The State Department and USAID are leading our diplomatic, development, and humanitarian assistance efforts – alongside the international community and nongovernmental organizations – to end the outbreak at its source in West Africa. In support of the governments of Liberia, Sierra Leone, and Guinea, we are working alongside the United Nations, the World Health Organization, and other countries such as the United Kingdom, France, and Canada, among others, to mobilize global response efforts to counter the epidemic. The United States Government has deployed over 36 USAID personnel, 163 Health and Human Services personnel, and more than 1,800 DoD personnel to West Africa, making this the largest-ever U.S. government response to a global health crisis. The U.S. has taken a lead role in managing the global response in Liberia. We are working with the UK and France as they assume larger roles in Sierra Leone and Guinea, respectively.

As Secretary Kerry said on October 17, “no one country, no individual group of nations is going to resolve this problem by themselves…. this is going to take a collective, global response.” To that end, the Department of State leads our efforts to mobilize the international community to respond to the crisis and to provide resources in support of the UN Mission for Ebola Emergency Response (UNMEER), a new and UN system-wide response to the crisis. UNMEER has been set up to address the immediate needs related to Ebola. UNMEER captures the institutional expertise and experience of the World Health Organization, the UN Children’s Fund, and the World Food Program.

Secretary Kerry created an Ebola Coordination Unit (ECU) within the State Department, led by Ambassador Nancy J. Powell, to coordinate and lead the Department’s response to the epidemic, including our coordination with the UN and WHO headquarters, and our diplomatic engagement with other nations and multilateral organizations involved in the global response. The State Department’s ECU is conducting intensive bilateral and multilateral outreach to our partners to urge increased contributions towards the Ebola response. Since US Government Principals began targeted high-level outreach calls to other governments in mid-October, a total of nearly $800 million in commitments have been made towards the fight against Ebola, with countries additionally committing critical capabilities such as building and managing the Ebola treatment units (ETUs), sending health care worker teams, and providing supplies.

As a result of our diplomatic efforts, funding and in-kind contributions have helped increase the number of healthcare workers available to work in impacted areas, provide medical and scientific expertise, find logistical support to move supplies to isolated villages, and work with countries to commit to the construction of ETUs.

While the Department of State manages the diplomatic outreach component of the Ebola response, USAID leads the U.S. response in West Africa, working closely with the Center for Disease Control and the Department of Defense. USAID’s efforts are complimentary to and closely coordinated with the other bilateral donors, United Nations agencies and NGOs, so that we work collectively to stop the Ebola epidemic and prevent its spread. In August, USAID’s Office of U.S. Foreign Disaster Assistance (OFDA) deployed a Disaster Assistance Response Team (DART) to West Africa, comprised of experts from USAID, the CDC, and other departments and agencies, to lead the on the ground U.S. response to combat the epidemic. USAID also manages the corresponding Washington-based Response Management Team (RMT) to support the DART which is deployed in each of the three affected countries.
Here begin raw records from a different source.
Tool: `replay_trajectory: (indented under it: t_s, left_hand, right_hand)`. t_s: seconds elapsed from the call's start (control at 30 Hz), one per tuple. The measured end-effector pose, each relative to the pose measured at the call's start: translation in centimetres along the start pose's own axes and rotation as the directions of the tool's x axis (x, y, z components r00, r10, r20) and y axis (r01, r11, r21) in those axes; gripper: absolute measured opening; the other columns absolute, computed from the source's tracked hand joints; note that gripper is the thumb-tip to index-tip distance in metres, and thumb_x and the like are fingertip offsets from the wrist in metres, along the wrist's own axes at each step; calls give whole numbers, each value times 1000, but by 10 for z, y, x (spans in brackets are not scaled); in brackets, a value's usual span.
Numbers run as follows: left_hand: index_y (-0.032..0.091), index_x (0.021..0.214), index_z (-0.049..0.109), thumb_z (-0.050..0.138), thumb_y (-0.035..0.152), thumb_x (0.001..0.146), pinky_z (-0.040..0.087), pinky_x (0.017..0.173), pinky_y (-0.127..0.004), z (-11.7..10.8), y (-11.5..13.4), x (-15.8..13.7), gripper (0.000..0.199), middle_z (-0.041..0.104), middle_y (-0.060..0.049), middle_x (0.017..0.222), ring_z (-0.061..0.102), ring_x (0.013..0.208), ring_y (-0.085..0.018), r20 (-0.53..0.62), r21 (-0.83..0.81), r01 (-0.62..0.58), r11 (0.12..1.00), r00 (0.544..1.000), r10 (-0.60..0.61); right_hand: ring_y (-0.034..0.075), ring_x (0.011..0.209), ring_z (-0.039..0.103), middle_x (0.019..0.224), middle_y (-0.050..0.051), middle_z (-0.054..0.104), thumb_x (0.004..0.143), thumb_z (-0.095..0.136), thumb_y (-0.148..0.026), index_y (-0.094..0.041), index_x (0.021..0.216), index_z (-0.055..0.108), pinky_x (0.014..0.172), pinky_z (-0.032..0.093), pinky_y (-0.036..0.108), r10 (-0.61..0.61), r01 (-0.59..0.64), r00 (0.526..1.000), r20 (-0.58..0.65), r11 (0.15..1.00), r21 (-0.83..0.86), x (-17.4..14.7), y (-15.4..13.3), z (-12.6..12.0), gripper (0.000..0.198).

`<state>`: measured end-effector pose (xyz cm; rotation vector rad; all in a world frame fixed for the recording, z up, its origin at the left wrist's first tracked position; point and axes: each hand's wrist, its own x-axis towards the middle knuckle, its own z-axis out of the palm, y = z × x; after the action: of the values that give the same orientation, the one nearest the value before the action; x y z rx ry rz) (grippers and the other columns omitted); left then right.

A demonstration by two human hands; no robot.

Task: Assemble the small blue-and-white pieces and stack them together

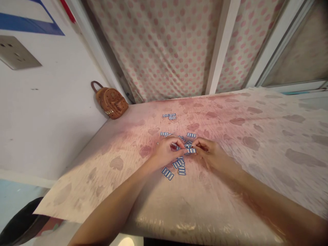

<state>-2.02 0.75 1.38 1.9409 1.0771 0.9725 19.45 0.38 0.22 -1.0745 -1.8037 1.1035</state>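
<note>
So your table (200,212) has a pale pinkish cover (269,157) on it, printed with darker leaf shapes and pretty shiny along the edge nearest you. You've got a loose scatter of little blue-and-white pieces (181,169) around the middle, some overlapping, plus a small cluster (172,116) of them farther back. Brown mini backpack (112,102) at your far left corner, by the wall.

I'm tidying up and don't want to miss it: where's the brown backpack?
In the head view, the backpack is on the left, at the far left corner of the table, by the wall and left of the curtain.
</note>
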Motion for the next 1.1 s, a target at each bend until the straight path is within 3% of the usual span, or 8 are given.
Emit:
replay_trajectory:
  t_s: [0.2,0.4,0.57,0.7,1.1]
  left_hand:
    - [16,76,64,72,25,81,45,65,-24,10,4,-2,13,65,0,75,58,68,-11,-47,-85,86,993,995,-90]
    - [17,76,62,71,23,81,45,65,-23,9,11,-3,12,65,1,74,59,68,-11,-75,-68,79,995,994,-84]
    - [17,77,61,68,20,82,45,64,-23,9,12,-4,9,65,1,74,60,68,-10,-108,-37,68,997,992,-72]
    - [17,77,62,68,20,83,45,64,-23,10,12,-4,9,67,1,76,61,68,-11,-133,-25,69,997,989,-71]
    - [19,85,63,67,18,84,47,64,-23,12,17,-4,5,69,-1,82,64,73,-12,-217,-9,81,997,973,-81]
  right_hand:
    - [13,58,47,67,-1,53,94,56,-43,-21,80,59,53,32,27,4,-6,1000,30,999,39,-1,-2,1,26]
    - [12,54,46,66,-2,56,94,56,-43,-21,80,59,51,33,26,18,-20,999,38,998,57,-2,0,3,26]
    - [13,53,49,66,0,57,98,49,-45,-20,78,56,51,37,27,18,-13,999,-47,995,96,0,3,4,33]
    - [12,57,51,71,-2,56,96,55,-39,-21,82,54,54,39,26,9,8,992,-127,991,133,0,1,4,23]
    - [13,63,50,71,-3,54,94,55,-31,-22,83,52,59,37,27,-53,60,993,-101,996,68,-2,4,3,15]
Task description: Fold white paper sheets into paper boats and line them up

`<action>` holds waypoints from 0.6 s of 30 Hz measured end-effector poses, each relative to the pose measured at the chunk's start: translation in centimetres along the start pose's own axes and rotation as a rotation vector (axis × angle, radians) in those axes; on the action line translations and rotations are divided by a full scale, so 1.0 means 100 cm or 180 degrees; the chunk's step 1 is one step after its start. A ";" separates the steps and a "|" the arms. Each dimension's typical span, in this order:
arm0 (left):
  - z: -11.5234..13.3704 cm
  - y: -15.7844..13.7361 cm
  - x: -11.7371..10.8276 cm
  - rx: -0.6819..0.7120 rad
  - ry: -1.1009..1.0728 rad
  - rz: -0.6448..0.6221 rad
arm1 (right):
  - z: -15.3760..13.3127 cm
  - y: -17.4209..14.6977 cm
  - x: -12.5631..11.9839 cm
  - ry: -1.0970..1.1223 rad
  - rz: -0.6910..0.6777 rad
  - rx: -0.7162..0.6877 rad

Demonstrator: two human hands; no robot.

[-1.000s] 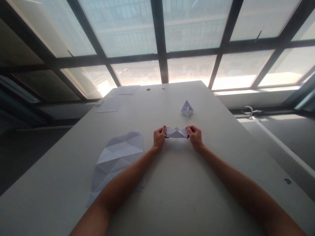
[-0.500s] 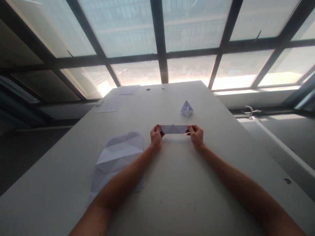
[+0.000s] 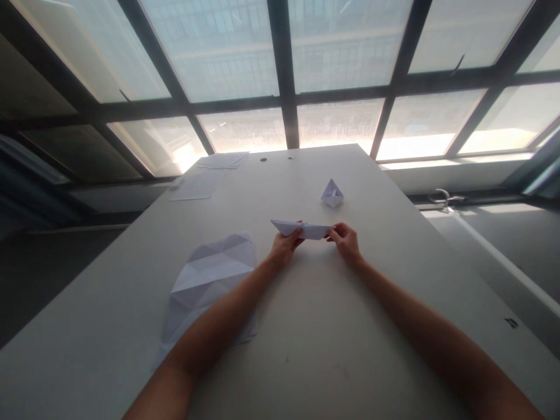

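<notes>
A folded white paper boat [image 3: 312,231], long and narrow with a pointed left end, is held just above the white table [image 3: 301,315]. My left hand [image 3: 286,242] is closed on its left-middle part, thumb on the near side. My right hand [image 3: 345,239] pinches its right end between thumb and fingers. Beyond the hands, a second folded paper boat [image 3: 333,194] stands on the table. Beside my left forearm lie large creased sheets of paper [image 3: 210,271], partly covered by that arm.
Flat white sheets [image 3: 199,185] lie at the table's far left, with more paper [image 3: 224,160] behind them. A cable hole [image 3: 263,159] is set near the far edge. Windows [image 3: 335,122] rise beyond the table. A white rail [image 3: 503,248] runs along the right side.
My left hand has shifted from the paper's left end toward its middle. The left end now sticks out past that hand as a point. My right hand has barely moved.
</notes>
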State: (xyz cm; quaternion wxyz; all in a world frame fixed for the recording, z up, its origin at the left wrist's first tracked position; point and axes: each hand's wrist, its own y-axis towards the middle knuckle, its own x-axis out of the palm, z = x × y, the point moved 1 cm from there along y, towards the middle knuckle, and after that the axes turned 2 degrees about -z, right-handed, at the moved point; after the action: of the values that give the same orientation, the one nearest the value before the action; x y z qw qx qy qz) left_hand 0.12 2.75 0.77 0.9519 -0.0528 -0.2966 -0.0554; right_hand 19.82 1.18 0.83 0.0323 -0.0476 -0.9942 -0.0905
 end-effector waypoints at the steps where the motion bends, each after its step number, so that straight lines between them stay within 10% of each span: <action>1: 0.001 0.001 -0.001 0.0052 0.0001 0.0092 | 0.000 0.000 0.000 -0.0146 -0.0282 0.0041; 6: 0.001 0.002 0.000 0.0168 0.0303 0.0247 | -0.005 0.003 -0.004 -0.0478 -0.1239 0.0180; 18: 0.004 -0.015 0.008 -0.0201 0.1521 -0.0667 | -0.012 -0.016 0.009 -0.0829 -0.1696 0.0197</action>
State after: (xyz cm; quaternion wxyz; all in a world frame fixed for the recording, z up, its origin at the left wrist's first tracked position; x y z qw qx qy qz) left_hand 0.39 1.30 1.64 0.9819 -0.0370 -0.0653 -0.1738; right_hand 18.83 -0.50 1.79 -0.1190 0.2048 -0.9698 -0.0586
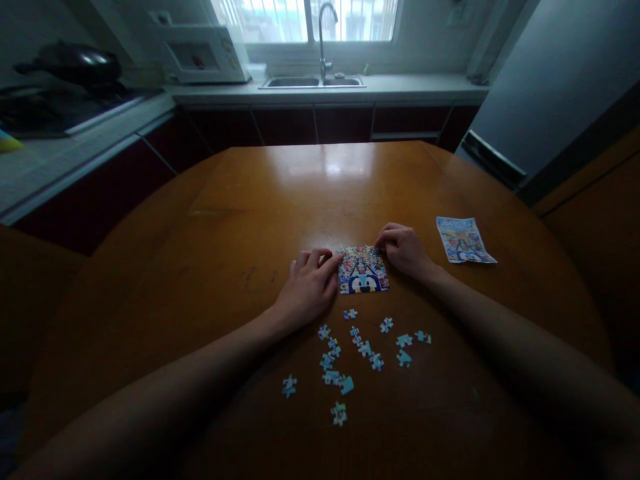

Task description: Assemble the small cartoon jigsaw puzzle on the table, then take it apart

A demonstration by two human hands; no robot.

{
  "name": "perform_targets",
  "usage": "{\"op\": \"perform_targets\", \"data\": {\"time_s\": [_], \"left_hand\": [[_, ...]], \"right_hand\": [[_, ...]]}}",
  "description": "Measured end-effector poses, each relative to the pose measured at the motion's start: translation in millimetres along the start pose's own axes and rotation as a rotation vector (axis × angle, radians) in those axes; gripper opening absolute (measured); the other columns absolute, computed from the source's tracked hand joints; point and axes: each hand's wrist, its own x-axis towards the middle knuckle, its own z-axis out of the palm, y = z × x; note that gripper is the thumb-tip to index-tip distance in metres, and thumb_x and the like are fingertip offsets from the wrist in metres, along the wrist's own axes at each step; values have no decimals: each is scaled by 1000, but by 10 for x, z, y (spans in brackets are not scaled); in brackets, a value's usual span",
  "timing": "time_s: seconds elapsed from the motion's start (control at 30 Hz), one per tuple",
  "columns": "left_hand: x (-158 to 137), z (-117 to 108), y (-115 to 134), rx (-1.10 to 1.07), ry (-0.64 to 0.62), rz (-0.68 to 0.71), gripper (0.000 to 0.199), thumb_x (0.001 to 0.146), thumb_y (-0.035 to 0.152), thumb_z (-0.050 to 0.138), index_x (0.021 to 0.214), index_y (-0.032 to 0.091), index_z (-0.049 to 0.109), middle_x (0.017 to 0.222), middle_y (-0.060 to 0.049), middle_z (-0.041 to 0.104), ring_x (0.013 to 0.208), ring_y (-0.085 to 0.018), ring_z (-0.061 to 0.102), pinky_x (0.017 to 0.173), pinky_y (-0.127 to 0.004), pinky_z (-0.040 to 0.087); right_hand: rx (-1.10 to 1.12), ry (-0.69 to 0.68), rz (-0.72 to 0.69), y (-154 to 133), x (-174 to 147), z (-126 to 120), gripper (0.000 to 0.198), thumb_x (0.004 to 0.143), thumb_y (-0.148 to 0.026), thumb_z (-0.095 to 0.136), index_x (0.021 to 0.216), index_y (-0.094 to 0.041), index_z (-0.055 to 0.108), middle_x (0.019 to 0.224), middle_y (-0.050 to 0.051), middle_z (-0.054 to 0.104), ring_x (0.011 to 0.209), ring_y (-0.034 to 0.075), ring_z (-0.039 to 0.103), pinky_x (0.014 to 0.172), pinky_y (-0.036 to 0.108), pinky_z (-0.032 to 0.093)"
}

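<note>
A partly assembled jigsaw puzzle [363,273] lies flat on the wooden table, with a blue dog's face along its near edge and an uneven far edge. My left hand [311,283] rests along its left side, fingers loosely apart and one fingertip touching the upper left corner. At the upper right corner is my right hand [401,248], its fingers bent and pressed together; whatever may be between them is hidden. Nearer to me are several loose puzzle pieces, mostly light blue, among them a piece [387,325] on the right and another piece [339,414] closest to me.
A creased picture sheet [464,240] lies to the right on the round wooden table [240,200]. Beyond the table are a counter with a sink [293,83], a microwave [200,55] and a pan [75,63] on the stove. A fridge [555,80] stands at the right.
</note>
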Motion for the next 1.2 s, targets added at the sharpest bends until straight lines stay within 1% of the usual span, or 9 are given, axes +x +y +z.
{"op": "perform_targets", "data": {"time_s": [0.13,0.43,0.77,0.97,1.2], "left_hand": [[3,2,0,5,-3,-7,41,102,31,46,142,27,56,134,-9,55,118,-31,44,104,-50,41],[2,15,1,2,8,-10,43,101,30,46,143,31,55,134,-9,55,119,-31,44,103,-51,42],[7,4,15,10,-7,-19,42,101,30,47,142,27,56,134,-9,55,119,-31,45,104,-51,41],[8,-10,15,8,-2,-14,41,102,31,47,141,29,56,135,-9,54,119,-31,44,104,-50,42],[6,7,19,19,3,-16,41,102,30,47,143,27,54,135,-9,55,118,-31,45,102,-50,43]], "right_hand": [[3,-9,-4,10,2,3,29,75,-2,51,65,-19,72,82,6,68,74,19,62,73,33,50],[4,4,0,5,9,-3,30,75,-2,51,64,-20,72,79,6,67,74,19,62,72,34,49],[-8,-16,8,2,9,-7,29,74,-3,51,64,-20,73,80,6,68,75,19,63,74,34,50],[-1,-12,13,-3,10,-5,29,75,-5,51,64,-20,74,80,7,68,74,20,63,73,36,50],[-25,-25,23,14,12,-6,29,75,-5,51,65,-20,73,80,7,68,74,19,62,73,35,49]]}}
President Obama recently called the DART “the strategic and operational backbone of America’s response.” In support of the affected governments, the DART is working to increase the number of Ebola treatment units, community care centers, safe burial teams, and social mobilization efforts. We have men and women from the U.S. Public Health Service Commissioned Corps prepared to care for healthcare workers infected with Ebola in Liberia. There are CDC epidemiologists working alongside regional counterparts to gather and analyze data that helps the international community more effectively respond to the outbreak. USAID logisticians are coordinating the airlift lifesaving supplies, and health experts are working to ensure international and local health workers are in place where they are needed most. U.S. Forest Service experts are providing technical support for host government emergency management systems and emergency operations centers.

Nonetheless, four months into this unprecedented response, critical gaps in resources remain.
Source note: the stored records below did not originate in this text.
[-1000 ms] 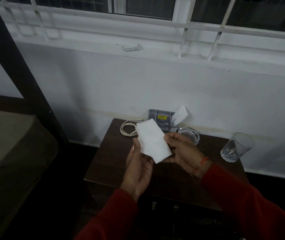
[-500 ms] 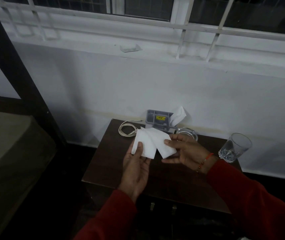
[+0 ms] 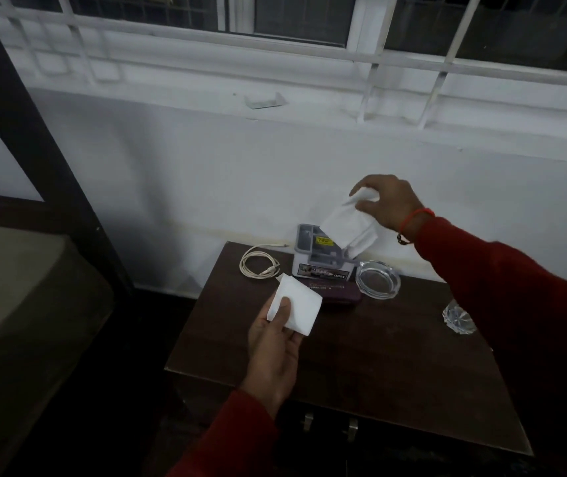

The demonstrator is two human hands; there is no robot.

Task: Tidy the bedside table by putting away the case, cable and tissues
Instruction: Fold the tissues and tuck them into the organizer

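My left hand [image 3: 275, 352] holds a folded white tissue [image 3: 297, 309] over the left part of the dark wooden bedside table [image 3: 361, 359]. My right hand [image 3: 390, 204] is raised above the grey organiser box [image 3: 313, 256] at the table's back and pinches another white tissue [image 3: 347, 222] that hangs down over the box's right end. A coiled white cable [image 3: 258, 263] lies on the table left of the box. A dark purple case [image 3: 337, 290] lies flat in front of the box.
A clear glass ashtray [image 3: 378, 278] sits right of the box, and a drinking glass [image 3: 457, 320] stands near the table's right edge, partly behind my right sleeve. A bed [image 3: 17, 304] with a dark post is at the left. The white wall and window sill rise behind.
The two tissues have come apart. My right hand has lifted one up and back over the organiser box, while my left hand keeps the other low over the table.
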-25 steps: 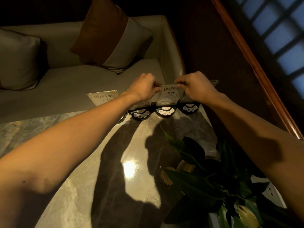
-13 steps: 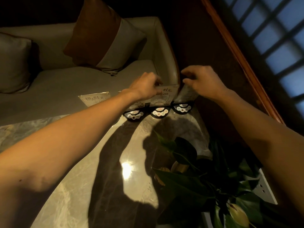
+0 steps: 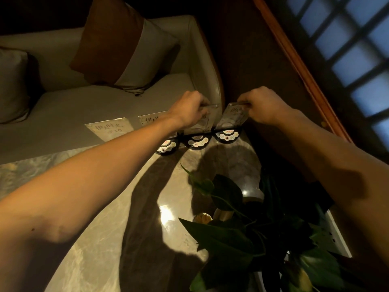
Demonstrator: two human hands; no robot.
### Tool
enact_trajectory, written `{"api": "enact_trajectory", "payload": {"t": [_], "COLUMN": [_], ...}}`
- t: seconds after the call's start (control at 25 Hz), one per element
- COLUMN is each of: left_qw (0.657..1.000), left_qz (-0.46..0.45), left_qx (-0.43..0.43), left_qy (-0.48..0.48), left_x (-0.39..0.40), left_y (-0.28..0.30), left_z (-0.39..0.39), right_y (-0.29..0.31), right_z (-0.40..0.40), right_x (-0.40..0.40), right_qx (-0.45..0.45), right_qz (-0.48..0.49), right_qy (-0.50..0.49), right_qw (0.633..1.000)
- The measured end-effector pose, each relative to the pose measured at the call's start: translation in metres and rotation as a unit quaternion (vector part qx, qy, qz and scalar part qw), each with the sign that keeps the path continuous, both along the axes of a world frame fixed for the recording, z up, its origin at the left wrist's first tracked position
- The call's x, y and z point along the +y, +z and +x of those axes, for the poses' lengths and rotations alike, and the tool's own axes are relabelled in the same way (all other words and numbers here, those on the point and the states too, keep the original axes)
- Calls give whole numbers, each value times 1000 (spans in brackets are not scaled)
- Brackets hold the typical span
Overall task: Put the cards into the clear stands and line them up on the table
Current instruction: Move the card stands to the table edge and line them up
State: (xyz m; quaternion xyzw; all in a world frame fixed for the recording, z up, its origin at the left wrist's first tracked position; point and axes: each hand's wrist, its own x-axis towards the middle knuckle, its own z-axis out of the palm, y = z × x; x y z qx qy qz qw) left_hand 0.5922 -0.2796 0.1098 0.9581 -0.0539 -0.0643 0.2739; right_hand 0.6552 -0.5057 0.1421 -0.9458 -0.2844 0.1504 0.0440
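Clear acrylic, four stands in a row along the far edge of the marble table point(image 3: 101, 239), just above mid-frame. Counted from the left of the frame: one stand point(image 3: 109, 129) standing free with its handwritten card showing, a second point(image 3: 150, 120) partly hidden behind the left wrist, a third point(image 3: 201, 121) pinched at its top edge by the left hand point(image 3: 190, 109), a fourth point(image 3: 232, 116) gripped at its top by the right hand point(image 3: 263, 106). Both hands closed, fingers curled over the upper rims, probably to steady and square the two right-hand stands against each other so that the row runs even along the edge. Cards with writing visible in all four, though the third too covered by the hand to read. Three black half-round bases point(image 3: 228, 135) with small coloured stickers in view under the right-hand stands; the base of the leftmost not discernible. Lower right of the frame taken up by one leafy potted plant point(image 3: 242, 228), close to the row, so little room left for the forearms. Upper left: a pale sofa point(image 3: 63, 106) with two cushions, one brown and grey point(image 3: 124, 49), one grey at the frame's left edge. Task seemingly near its end, only alignment remaining.
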Motion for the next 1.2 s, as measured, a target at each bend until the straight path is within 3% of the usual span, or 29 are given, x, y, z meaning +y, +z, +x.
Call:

Sierra Leone continues to see exponential growth in new cases of Ebola. Guinea sees a doubling of new cases every thirty to forty days. And while the number of new cases appear to be declining in parts of Liberia, we need to remain vigilant.

We also need to address the causes of this epidemic in West Africa and in other vulnerable countries around the world where Ebola and other outbreaks threaten our collective security and the global economy. Ebola has highlighted how interconnected we are as a global community and it has shone a spotlight on the urgency with which we must fill the gaps in our preparedness. In February before the Ebola outbreak in West Africa came to light, I attended the launch of the Global Health Security Agenda, which was created to accelerate the capacity needed to prevent, detect and rapidly respond to outbreaks before they become epidemics that threaten Americans. Less than 20 percent of countries met the WHO deadline in 2012 to be prepared for disease threats like Ebola. Over the past decade, this has costs us billions, and we have an unprecedented opportunity to fix the urgent needs now, before we are at put at further risk. In September, Secretary Kerry said, “…in an interconnected world, we invest in global health not simply as a matter of charity or as a matter of more responsibility, but we do it as a matter of national security.”


The combined State Department and USAID request includes $2.89 billion, including $2.1 billion for immediate base response requirements and $792 million as part of a contingency request.

The request includes $1.3 billion in base funding to contribute to the first pillar of our response, Controlling the Outbreak. To halt the epidemic, we must address the logistical and public health challenges to the epidemic, challenges visible in ineffectual public health responses, a lack of regional preparedness, and weak health systems infrastructure in West Africa. Funding under this pillar supports the construction of 17 ETUs, and the management of 20 ETUs total; conducts contact tracing; trains and mobilizes health care workers and safe burial teams; conducts social mobilization and community outreach; provides logistics and supplies; and supports the WHO Ebola Response Roadmap.

Critically, this request will also support to the establishment and staffing of Community Care Centers (CCC) across the region. These CCCs complement the ETUs by providing medically safe places for individuals to receive basic care to help control the potential for continued transmission. These CCCs will ultimately serve communities in all 15 of Liberia’s counties.

The request also includes $35 million to fund US contributions to UNMEER for the last quarter of 2014 and through 2015. It is critical that we support UNMEER, which provides us a critical common platform for coordinating all UN actors on the ground.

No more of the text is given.